Blog > Innovation

Classifying Planning Applications with AI

March 31, 20255 min read

The Problem

At Martello, we process a large amount of planning applications across the UK to produce detailed planning reports for new home buyers. These reports offer valuable insights into local development activities, but understanding the scale of each application is essential for presenting the applications in a meaningful way.

Each planning application varies significantly in scope-some cover small home improvements, while others involve large-scale residential or commercial developments. To enhance our reporting, we needed a reliable method to classify these applications into three categories: small, medium, and large.

The tricky part? There’s no universal rulebook for classifying these applications. Our definitions for small, medium, and large are based on Martello’s own criteria, built to fit our needs. So, we couldn’t just grab something off the shelf-it had to be our own solution.

Furthermore, the classification process needed to be accurate, automated, and scalable. Our data pipeline ingests thousands of new planning applications daily. Manual categorisation was not an option-it was inefficient, error-prone, and far too slow.

Data Flow Diagram

Planning a Solution

We needed a system that could classify planning applications accurately and consistently-without any manual effort. So, we broke it down into a few clear steps:

  • Create a reliable dataset by manually labelling thousands of planning applications based on our internal definitions.
  • Train a machine learning model to classify applications using the proposal text and extracted dwelling counts.
  • Deploy the model to production, integrated seamlessly into our existing Airflow pipeline on AWS.

This project had everything a great AI build should have: a clear problem, reliable data labels, model experimentation, ML engineering, and production deployment.

Data Labelling

For the model to learn how to classify applications accurately, we needed a properly labelled training set. So, we manually labelled 5,000 planning applications, ensuring a balanced distribution across our three classes: small, medium, and large.

The decision for each class was based solely on the description of the planning application. While I won’t go into the specifics of our internal logic, one of the key factors we use is the number of dwellings mentioned in the description.

To make this work, we wrote a Python function that automatically extracts the number of dwellings from each proposal. This allowed us to include that information as a feature for training the model.

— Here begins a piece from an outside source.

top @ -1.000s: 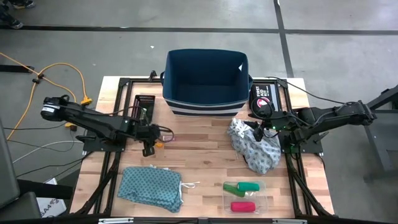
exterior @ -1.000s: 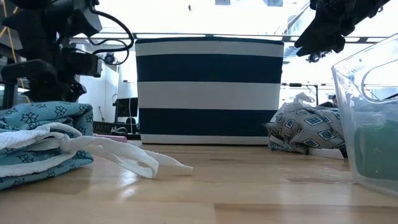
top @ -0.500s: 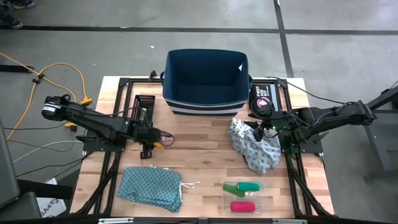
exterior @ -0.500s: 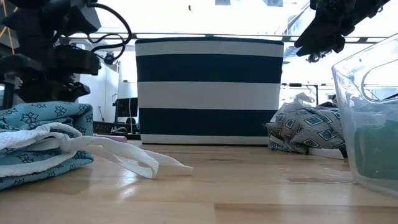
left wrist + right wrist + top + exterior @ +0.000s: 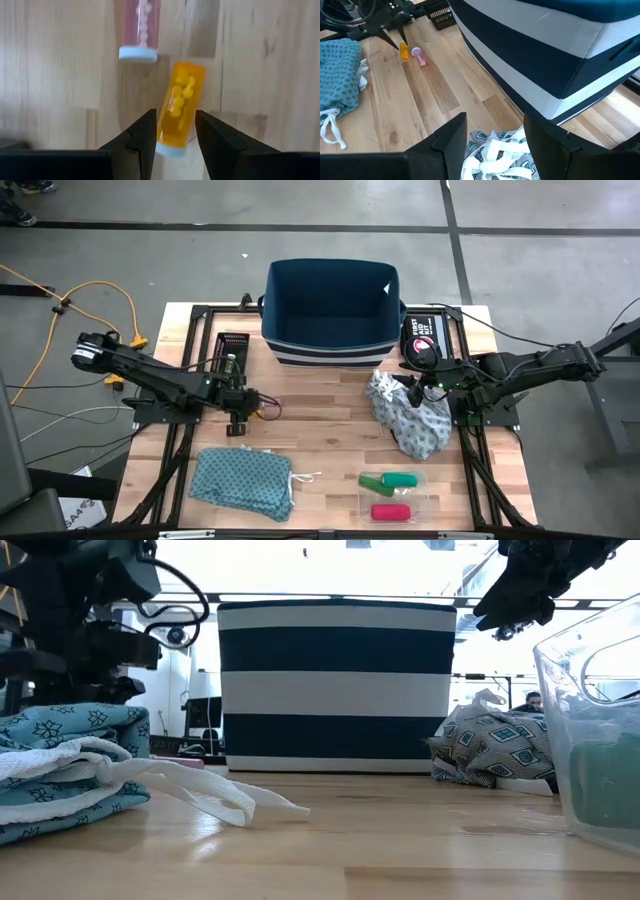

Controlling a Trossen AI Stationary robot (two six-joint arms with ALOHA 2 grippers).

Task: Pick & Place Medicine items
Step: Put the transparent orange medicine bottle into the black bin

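A small orange plastic pill vial [image 5: 179, 107], light, rigid and likely slippery, is clasped mid-body by the left gripper [image 5: 173, 131] fingers; right gripper [image 5: 494, 134] fingers held apart, empty

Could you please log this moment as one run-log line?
left gripper: shut on orange vial | pink vial: on table | right gripper: open, above grey cloth

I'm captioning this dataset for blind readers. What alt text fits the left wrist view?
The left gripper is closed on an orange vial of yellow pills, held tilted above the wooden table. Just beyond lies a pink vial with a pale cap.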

For example, the following partial application descriptions would suggest the given nubmer of dwellings:

  • "External stair to rear garden from first floor flat existing stair": 1
  • "Proposed development for the erection of 5 dwellings": 5
  • "Demolition of buildings and construction of eleven new units": 11

Model Training and Testing

With our labelled dataset ready, the next step was to train and evaluate a model that could accurately classify new planning applications.

Data Preparation

We split the 5,000 labelled applications into a training set and a testing set, ensuring a balanced representation of all three classes: small, medium, and large. The training set was used to fit the model, while the testing set was reserved for evaluating the final model’s performance.

Before training, we pre-processed the data by:

  • Tokenizing the proposal text to convert it into a usable format for machine learning.
  • Extracting the number of dwellings mentioned in each description, which we found to be a key factor in classification.

Model Selection and Training

We experimented with several machine learning models and evaluated their performance using cross-validation on a validation set. This approach allowed us to test multiple models and hyperparameter combinations to find the most effective solution.

Ultimately, we chose LightGBM, a high-performance gradient boosting framework, due to its speed, accuracy, and ability to handle our mixed data types (text + numeric features). We tuned the model using GridSearchCV to optimise hyperparameters and achieve the best performance.

Performance Evaluation

Once trained, we evaluated the model’s performance on the testing set using F1 Score as the primary metric. This metric was chosen to provide a balanced measure of precision and recall, particularly useful given the imbalanced nature of our classes.

  • Small: 0.85
  • Medium: 0.69
  • Large: 0.95

Overall Weighted F1 Score - 0.89

The model performed exceptionally well on the small and large classes, achieving high F1 scores. As expected, the medium class proved to be the most challenging, likely due to its overlapping characteristics with the other two classes.

Model Deployment to Production

Once the model was trained and tested, the final challenge was to productionise it - making sure it could run reliably and automatically as part of our data pipeline.

Productionising machine learning models is often the hardest and most overlooked step in ML projects. Many never make it past experimentation. For us, getting the model into production was just as important as building it-turning a good idea into something that runs, scales, and delivers value every day.

We packaged the trained model inside a Docker container, giving us full control over its dependencies and runtime environment. This container receives planning applications as input, makes predictions, and writes the results back to the database.

The container was deployed to AWS ECR and is run using AWS ECS(Fargate), so there’s no need to manage servers.

The final step was integrating the model into our Airflow pipeline. Now, every time new planning applications flow through our system, the model container is triggered to make predictions. It processes thousands of applications in just 1–2 minutes, making the classification a part of our real-time data flow.